Mas para as empresas de crédito privado, pelo menos, uma recente desaceleração na captação de recursos pode aumentar sua dependência de empréstimos bancários, prejudicando em certa medida a premissa de que esses riscos estão mantidos em segurança.
“A inevitabilidade é que o financiamento continuará a vir do sistema bancário”, disse Steven Kelly, diretor associado de pesquisa sobre estabilidade financeira da Yale School of Management. “Se continuar em seu ritmo atual, isso levará a um aumento do risco.”
Classificação dos empréstimos
Mesmo com as exigências de uma classificação mais detalhada dos empréstimos NDFI, os dados continuam um pouco difíceis de analisar.
A forma como os bancos optaram por classificar seus empréstimos é um fator de confusão. Não está totalmente claro o que a categoria de intermediários de crédito comercial - o destinatário de US$ 196 bilhões de empréstimos bancários - contém.
Há uma categoria “outros” para a qual os bancos alocaram a maior parte, ou 33% de seus empréstimos não bancários.
Na verdade, o JPMorgan Chase atribuiu todos os US$ 114 bilhões de seus empréstimos NDFI a esse grupo.
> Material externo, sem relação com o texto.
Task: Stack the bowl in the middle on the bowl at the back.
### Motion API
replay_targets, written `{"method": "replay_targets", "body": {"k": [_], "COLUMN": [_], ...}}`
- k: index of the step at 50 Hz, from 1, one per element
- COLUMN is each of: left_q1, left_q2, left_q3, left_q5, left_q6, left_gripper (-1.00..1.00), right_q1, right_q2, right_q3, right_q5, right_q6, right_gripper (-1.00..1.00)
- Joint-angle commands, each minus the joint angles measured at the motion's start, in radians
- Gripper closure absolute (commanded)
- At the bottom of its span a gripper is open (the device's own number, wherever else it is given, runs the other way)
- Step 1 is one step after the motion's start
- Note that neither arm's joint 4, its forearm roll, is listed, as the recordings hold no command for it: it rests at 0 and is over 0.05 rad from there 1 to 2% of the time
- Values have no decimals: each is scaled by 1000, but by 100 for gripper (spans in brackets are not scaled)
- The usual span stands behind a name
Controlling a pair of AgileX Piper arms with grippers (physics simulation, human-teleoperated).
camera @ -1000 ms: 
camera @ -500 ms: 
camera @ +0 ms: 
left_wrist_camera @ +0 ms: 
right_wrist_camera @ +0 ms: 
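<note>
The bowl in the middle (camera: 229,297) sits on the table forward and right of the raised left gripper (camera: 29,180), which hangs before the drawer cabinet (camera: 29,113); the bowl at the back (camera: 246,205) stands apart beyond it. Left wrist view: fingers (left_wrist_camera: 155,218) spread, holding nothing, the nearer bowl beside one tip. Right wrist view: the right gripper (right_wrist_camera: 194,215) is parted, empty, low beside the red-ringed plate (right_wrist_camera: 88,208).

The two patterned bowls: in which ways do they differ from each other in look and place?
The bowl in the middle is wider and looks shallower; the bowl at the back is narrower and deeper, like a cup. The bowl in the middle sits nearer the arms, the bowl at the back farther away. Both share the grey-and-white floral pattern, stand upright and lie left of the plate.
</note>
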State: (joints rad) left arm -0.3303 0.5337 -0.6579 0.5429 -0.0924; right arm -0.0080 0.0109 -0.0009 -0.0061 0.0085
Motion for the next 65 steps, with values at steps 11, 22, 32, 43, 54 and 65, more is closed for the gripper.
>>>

O PNC Financial Services Group, com US$ 23 bilhões, fez o mesmo.
Os representantes do JPMorgan e do PNC não quiseram comentar.
Todos os bancos têm um período de carência de dois trimestres para informar os dados e terão que informar os dados NDFI “de forma abrangente” a partir do final de junho.
Seja qual for a forma como os dados são analisados, a expansão dos empréstimos NDFI é clara, de acordo com Terry McEvoy, analista da Stephens.
“As exigências de capital mais elevadas e a crescente regulamentação do setor bancário contribuíram para que as NDFIs entrassem em cena e absorvessem a demanda por empréstimos”, escreveu McEvoy em um relatório no mês passado. “A redução da regulamentação e a adoção mais rápida de tecnologias emergentes também levaram a um crescimento desproporcional das NDFIs.”

Em outra tentativa de compreender os riscos, o Fed adicionou um requisito aos testes anuais de estresse, um conjunto de exames que simulam como os bancos respondem a choques adversos.
Ele perguntou como os bancos responderiam a choques de crédito e liquidez do setor não bancário, e eles devem simular um cenário em que seus cinco maiores parceiros de fundos hedge de renda variável experimentem inadimplências inesperadas.
Embora esse cenário grave não tenha se concretizado, os solavancos do mercado, como o mais recente, podem deixar os investidores nervosos.
Se uma perda se transformar em uma queda sustentada, as quedas nos preços dos ativos podem desencadear chamadas de margem, forçando os investidores a aumentar as garantias e, no limite mais extremo, a liquidar suas participações com desconto.
Essa venda forçada pode entrar em uma espiral - e os bancos agora têm uma conexão mais profunda com esses participantes.
Alguns têm preocupações semelhantes sobre os riscos de contraparte que o setor de crédito privado poderia representar para os bancos.
“Esse mercado existe por um motivo”, disse Jeff Davis, diretor administrativo da Mercer Capital. “Mas ele não foi realmente testado em uma recessão.”